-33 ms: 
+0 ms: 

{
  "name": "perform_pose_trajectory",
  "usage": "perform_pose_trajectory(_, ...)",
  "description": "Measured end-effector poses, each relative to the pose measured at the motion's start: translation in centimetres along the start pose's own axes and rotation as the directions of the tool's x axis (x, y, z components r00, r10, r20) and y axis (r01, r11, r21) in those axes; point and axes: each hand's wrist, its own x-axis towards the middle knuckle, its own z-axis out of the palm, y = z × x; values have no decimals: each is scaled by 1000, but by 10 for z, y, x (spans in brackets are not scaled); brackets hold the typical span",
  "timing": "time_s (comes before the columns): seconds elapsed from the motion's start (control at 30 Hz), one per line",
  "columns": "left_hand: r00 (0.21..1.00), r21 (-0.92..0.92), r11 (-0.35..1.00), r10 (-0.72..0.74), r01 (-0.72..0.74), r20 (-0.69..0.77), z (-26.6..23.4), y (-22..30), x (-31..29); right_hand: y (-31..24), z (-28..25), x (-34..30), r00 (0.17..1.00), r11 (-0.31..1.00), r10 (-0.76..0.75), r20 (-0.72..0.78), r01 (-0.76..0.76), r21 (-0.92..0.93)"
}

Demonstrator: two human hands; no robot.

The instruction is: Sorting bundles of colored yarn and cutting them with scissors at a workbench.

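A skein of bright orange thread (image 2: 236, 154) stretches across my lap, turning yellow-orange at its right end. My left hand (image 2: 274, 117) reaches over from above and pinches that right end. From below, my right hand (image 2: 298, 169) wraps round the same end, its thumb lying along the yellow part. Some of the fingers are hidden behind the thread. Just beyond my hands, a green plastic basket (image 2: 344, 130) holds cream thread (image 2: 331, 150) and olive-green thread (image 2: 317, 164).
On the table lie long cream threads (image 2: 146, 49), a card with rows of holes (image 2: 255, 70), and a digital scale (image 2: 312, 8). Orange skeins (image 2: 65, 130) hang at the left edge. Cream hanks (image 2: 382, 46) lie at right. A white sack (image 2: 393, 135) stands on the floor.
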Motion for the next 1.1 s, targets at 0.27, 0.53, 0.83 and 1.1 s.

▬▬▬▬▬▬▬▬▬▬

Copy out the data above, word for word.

-33 ms: 
+0 ms: 

{
  "name": "perform_pose_trajectory",
  "usage": "perform_pose_trajectory(_, ...)",
  "description": "Measured end-effector poses, each relative to the pose measured at the motion's start: translation in centimetres along the start pose's own axes and rotation as the directions of the tool's x axis (x, y, z components r00, r10, r20) and y axis (r01, r11, r21) in those axes; point and axes: each hand's wrist, its own x-axis towards the middle knuckle, its own z-axis out of the palm, y = z × x; values have no decimals: each is scaled by 1000, but by 10 for z, y, x (spans in brackets are not scaled); brackets hold the typical span",
  "timing": "time_s (comes before the columns): seconds elapsed from the motion's start (control at 30 Hz), one per line",
  "columns": "left_hand: r00 (0.21..1.00), r21 (-0.92..0.92), r11 (-0.35..1.00), r10 (-0.72..0.74), r01 (-0.72..0.74), r20 (-0.69..0.77), z (-26.6..23.4), y (-22..30), x (-31..29); right_hand: y (-31..24), z (-28..25), x (-34..30), r00 (0.17..1.00), r11 (-0.31..1.00), r10 (-0.76..0.75), r20 (-0.72..0.78), r01 (-0.76..0.76), r21 (-0.92..0.93)"
}

Demonstrator: two human hands; no robot.

The instruction is: Sorting bundles of colored yarn and cutting them with scissors at a workbench.

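A skein of bright orange thread (image 2: 236, 154) stretches across my lap, turning yellow-orange at its right end. My left hand (image 2: 274, 117) reaches over from above and pinches that right end. From below, my right hand (image 2: 298, 169) wraps round the same end, its thumb lying along the yellow part. Some of the fingers are hidden behind the thread. Just beyond my hands, a green plastic basket (image 2: 344, 130) holds cream thread (image 2: 331, 150) and olive-green thread (image 2: 317, 164).
On the table lie long cream threads (image 2: 146, 49), a card with rows of holes (image 2: 255, 70), and a digital scale (image 2: 312, 8). Orange skeins (image 2: 65, 130) hang at the left edge. Cream hanks (image 2: 382, 46) lie at right. A white sack (image 2: 393, 135) stands on the floor.
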Motion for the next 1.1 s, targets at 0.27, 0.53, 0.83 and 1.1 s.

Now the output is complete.